> _Assigned task_
All of the data below needs to be set down again, exactly as shown.
-- Data block follows --
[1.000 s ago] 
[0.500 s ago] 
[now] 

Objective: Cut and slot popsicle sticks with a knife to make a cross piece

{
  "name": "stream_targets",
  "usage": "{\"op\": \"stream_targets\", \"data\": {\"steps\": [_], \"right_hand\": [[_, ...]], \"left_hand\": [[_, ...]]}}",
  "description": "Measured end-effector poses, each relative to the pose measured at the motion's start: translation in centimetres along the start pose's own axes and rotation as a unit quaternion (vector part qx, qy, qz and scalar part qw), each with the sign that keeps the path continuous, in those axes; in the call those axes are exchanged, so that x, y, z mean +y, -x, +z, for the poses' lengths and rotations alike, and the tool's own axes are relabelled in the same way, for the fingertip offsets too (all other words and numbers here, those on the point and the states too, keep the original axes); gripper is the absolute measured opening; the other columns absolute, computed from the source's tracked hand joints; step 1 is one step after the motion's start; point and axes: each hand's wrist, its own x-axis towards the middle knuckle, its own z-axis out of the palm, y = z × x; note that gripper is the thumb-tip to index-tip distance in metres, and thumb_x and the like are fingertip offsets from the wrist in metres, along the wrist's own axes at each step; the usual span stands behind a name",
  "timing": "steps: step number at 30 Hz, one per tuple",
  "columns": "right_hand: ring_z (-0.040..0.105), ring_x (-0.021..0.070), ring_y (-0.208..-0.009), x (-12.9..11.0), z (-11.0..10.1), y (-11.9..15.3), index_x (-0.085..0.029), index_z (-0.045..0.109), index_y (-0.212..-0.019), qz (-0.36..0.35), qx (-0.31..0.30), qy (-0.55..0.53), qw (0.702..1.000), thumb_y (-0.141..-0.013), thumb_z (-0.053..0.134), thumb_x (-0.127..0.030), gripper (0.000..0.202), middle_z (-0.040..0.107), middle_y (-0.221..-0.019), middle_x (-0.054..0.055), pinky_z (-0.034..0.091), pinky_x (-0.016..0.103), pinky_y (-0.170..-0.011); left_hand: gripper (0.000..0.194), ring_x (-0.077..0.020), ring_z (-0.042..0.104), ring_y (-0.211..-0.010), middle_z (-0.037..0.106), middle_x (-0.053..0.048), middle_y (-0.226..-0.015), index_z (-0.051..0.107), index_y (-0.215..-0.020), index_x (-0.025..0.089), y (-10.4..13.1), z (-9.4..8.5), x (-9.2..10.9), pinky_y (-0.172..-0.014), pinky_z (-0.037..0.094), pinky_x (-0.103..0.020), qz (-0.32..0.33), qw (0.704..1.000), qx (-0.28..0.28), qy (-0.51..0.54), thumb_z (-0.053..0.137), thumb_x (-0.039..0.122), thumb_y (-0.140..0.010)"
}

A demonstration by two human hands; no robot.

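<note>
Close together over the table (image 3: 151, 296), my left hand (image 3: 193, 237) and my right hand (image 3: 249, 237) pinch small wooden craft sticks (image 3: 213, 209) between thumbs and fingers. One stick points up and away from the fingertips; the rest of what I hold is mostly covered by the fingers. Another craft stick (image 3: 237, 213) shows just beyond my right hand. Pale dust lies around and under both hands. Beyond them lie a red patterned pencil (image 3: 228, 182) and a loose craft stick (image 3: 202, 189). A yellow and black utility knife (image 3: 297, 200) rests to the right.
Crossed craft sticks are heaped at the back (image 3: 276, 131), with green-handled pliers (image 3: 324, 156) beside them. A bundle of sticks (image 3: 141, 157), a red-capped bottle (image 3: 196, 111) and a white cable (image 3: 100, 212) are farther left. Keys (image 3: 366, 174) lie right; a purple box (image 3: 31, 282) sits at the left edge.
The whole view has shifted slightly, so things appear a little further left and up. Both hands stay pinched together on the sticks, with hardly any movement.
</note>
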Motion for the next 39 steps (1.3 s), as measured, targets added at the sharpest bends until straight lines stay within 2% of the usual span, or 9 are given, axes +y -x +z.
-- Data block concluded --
> _Result for this task_
[1.000 s ago] 
[0.500 s ago] 
[now] 

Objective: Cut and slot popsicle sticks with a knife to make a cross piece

{
  "name": "stream_targets",
  "usage": "{\"op\": \"stream_targets\", \"data\": {\"steps\": [_], \"right_hand\": [[_, ...]], \"left_hand\": [[_, ...]]}}",
  "description": "Measured end-effector poses, each relative to the pose measured at the motion's start: translation in centimetres along the start pose's own axes and rotation as a unit quaternion (vector part qx, qy, qz and scalar part qw), each with the sign that keeps the path continuous, in those axes; in the call those axes are exchanged, so that x, y, z mean +y, -x, +z, for the poses' lengths and rotations alike, and the tool's own axes are relabelled in the same way, for the fingertip offsets too (all other words and numbers here, those on the point and the states too, keep the original axes); gripper is the absolute measured opening; the other columns absolute, computed from the source's tracked hand joints; step 1 is one step after the motion's start; point and axes: each hand's wrist, its own x-axis towards the middle knuckle, its own z-axis out of the palm, y = z × x; note that gripper is the thumb-tip to index-tip distance in metres, and thumb_x and the like are fingertip offsets from the wrist in metres, along the wrist's own axes at each step; the usual span stands behind a name",
  "timing": "steps: step number at 30 Hz, one per tuple",
  "columns": "right_hand: ring_z (-0.040..0.105), ring_x (-0.021..0.070), ring_y (-0.208..-0.009), x (-12.9..11.0), z (-11.0..10.1), y (-11.9..15.3), index_x (-0.085..0.029), index_z (-0.045..0.109), index_y (-0.212..-0.019), qz (-0.36..0.35), qx (-0.31..0.30), qy (-0.55..0.53), qw (0.702..1.000), thumb_y (-0.141..-0.013), thumb_z (-0.053..0.134), thumb_x (-0.127..0.030), gripper (0.000..0.202), middle_z (-0.040..0.107), middle_y (-0.221..-0.019), middle_x (-0.054..0.055), pinky_z (-0.034..0.091), pinky_x (-0.016..0.103), pinky_y (-0.170..-0.011); left_hand: gripper (0.000..0.194), ring_x (-0.077..0.020), ring_z (-0.042..0.104), ring_y (-0.211..-0.010), middle_z (-0.037..0.106), middle_x (-0.053..0.048), middle_y (-0.226..-0.015), index_z (-0.051..0.107), index_y (-0.215..-0.020), index_x (-0.025..0.089), y (-10.4..13.1), z (-9.4..8.5), x (-9.2..10.9), pinky_y (-0.172..-0.014), pinky_z (-0.037..0.094), pinky_x (-0.103..0.020), qz (-0.32..0.33), qw (0.704..1.000), qx (-0.28..0.28), qy (-0.51..0.54), thumb_z (-0.053..0.137), thumb_x (-0.039..0.122), thumb_y (-0.140..0.010)"
}

A demonstration by two human hands; no robot.

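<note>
Close together over the table (image 3: 151, 296), my left hand (image 3: 193, 237) and my right hand (image 3: 249, 237) pinch small wooden craft sticks (image 3: 213, 209) between thumbs and fingers. One stick points up and away from the fingertips; the rest of what I hold is mostly covered by the fingers. Another craft stick (image 3: 237, 213) shows just beyond my right hand. Pale dust lies around and under both hands. Beyond them lie a red patterned pencil (image 3: 228, 182) and a loose craft stick (image 3: 202, 189). A yellow and black utility knife (image 3: 297, 200) rests to the right.
Crossed craft sticks are heaped at the back (image 3: 276, 131), with green-handled pliers (image 3: 324, 156) beside them. A bundle of sticks (image 3: 141, 157), a red-capped bottle (image 3: 196, 111) and a white cable (image 3: 100, 212) are farther left. Keys (image 3: 366, 174) lie right; a purple box (image 3: 31, 282) sits at the left edge.
The whole view has shifted slightly, so things appear a little further left and up. Both hands stay pinched together on the sticks, with hardly any movement.
</note>
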Motion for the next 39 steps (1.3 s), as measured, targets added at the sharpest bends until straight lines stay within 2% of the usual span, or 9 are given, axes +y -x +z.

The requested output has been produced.